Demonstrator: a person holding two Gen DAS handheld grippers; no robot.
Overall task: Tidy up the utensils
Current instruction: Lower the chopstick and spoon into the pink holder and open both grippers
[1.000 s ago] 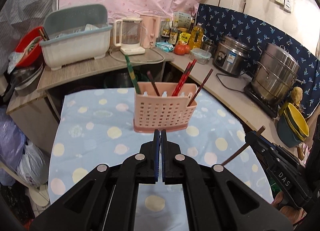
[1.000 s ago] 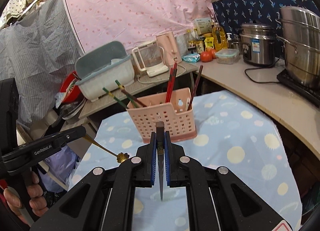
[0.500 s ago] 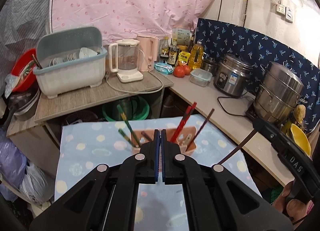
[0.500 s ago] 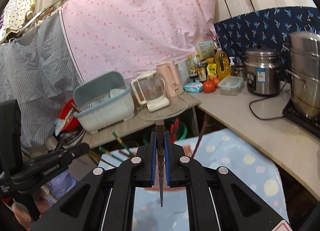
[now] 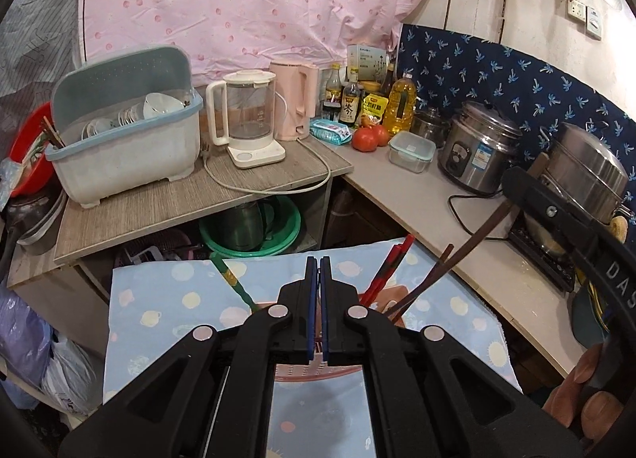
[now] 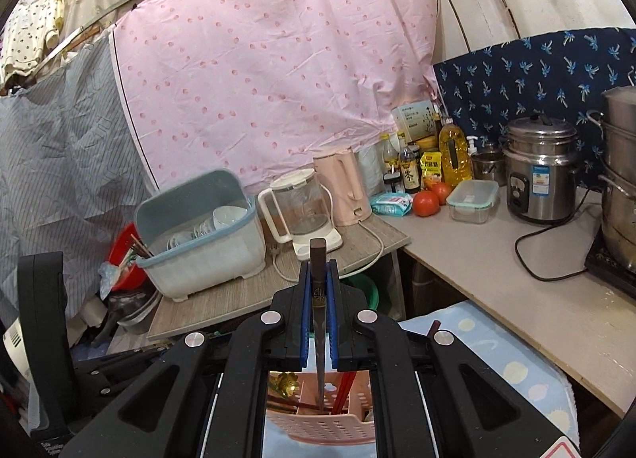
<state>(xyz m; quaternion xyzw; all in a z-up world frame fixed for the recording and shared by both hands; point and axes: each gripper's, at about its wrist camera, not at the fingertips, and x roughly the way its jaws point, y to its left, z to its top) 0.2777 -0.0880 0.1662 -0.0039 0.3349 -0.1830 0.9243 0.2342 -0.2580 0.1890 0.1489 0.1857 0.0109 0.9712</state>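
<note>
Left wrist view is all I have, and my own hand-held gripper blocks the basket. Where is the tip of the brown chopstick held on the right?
Observer: The right hand-held gripper is shut on the brown chopstick, and its tip is down inside the pink basket.
Operator: What is next to it in there?
Observer: In the right wrist view, the red chopsticks stand just to its right.
Operator: And on the other side?
Observer: A gold flower-shaped utensil end shows at the basket's left.

A pink perforated utensil basket (image 6: 330,422) sits at lower centre, holding red chopsticks (image 5: 383,273), a green-handled utensil (image 5: 232,285) and a dark brown chopstick (image 6: 319,323) standing upright, tip inside.
</note>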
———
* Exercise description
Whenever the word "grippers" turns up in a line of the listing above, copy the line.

* The answer
Demonstrator: a person holding two Gen DAS handheld grippers; no robot.
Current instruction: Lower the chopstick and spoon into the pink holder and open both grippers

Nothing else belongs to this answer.